Entries shown -
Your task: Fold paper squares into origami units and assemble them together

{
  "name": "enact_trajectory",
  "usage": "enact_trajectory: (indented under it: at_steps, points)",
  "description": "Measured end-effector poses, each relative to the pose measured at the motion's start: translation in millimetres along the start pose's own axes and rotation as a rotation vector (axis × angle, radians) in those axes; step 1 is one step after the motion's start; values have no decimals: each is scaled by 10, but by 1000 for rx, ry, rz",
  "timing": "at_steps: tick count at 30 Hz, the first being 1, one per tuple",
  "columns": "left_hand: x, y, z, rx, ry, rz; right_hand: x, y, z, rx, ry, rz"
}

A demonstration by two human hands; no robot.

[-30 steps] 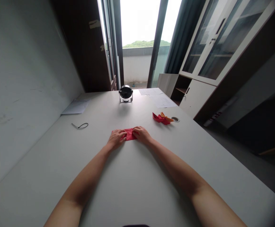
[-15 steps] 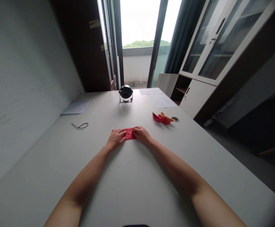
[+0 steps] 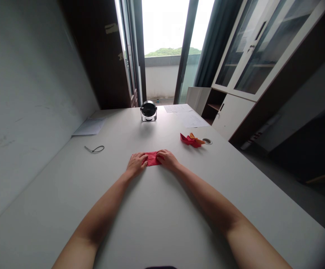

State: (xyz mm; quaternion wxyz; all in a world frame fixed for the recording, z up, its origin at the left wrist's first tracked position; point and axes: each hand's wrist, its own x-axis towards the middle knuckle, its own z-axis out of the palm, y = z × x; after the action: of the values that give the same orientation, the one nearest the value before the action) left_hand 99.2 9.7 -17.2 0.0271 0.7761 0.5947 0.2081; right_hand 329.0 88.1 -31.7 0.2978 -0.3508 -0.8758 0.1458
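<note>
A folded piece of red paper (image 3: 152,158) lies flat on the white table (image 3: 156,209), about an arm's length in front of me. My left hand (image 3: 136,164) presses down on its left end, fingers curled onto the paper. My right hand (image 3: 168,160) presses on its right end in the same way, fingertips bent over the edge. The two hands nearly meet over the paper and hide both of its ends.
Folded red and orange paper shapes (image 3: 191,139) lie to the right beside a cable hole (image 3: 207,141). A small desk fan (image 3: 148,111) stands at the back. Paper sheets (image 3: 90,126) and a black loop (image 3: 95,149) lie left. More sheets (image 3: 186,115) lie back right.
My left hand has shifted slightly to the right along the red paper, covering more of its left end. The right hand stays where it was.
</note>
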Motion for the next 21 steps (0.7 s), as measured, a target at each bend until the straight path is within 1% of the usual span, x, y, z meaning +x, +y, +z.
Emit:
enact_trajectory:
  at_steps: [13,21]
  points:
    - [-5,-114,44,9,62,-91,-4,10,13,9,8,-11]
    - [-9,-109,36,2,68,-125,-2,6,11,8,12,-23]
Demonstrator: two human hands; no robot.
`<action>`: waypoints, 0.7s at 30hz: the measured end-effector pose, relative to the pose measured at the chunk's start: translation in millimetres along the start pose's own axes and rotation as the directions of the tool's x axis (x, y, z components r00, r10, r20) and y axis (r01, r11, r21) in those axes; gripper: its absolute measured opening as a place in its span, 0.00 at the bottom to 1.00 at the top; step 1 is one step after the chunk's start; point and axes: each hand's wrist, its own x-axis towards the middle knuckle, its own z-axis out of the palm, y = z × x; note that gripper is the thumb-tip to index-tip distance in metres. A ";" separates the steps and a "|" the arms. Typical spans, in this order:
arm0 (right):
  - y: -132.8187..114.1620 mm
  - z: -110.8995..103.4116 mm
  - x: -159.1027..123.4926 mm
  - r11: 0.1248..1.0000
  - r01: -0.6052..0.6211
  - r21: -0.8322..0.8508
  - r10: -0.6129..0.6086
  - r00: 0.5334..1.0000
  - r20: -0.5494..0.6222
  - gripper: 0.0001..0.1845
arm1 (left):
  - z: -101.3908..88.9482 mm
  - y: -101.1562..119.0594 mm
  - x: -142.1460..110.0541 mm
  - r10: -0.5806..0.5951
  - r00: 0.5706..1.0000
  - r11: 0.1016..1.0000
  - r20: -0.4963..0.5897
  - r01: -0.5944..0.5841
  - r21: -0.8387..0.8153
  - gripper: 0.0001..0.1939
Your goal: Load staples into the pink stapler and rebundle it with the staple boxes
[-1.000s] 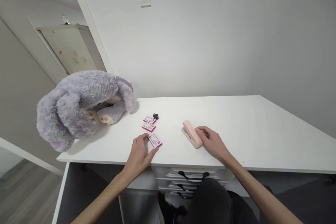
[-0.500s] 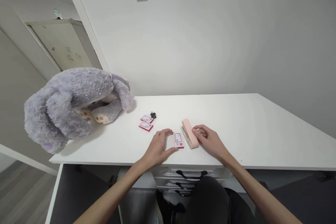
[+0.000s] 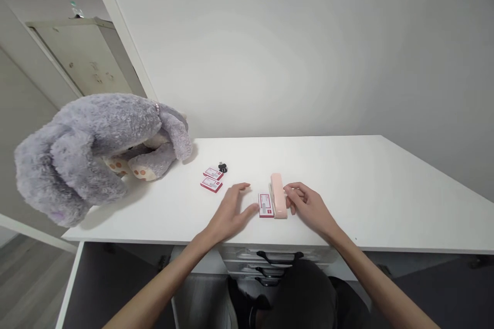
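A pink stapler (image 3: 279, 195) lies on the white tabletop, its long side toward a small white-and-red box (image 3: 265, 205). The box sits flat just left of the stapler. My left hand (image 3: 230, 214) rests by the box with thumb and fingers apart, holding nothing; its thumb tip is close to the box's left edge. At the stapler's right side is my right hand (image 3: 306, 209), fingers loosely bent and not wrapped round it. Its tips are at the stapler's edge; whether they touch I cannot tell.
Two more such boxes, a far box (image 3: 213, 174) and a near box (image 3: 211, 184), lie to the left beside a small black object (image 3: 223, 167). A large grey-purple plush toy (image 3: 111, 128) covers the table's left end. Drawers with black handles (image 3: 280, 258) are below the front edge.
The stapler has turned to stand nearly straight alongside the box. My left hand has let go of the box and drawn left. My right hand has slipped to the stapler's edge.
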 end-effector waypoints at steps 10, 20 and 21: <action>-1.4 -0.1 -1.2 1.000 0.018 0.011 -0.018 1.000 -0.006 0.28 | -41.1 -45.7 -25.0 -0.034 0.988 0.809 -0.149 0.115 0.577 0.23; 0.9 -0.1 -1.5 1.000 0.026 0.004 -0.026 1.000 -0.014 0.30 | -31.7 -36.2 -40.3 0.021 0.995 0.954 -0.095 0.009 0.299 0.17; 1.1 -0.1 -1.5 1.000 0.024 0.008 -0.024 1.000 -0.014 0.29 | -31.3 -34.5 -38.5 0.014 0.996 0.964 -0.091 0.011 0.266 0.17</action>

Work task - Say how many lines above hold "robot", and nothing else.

Task solution - 2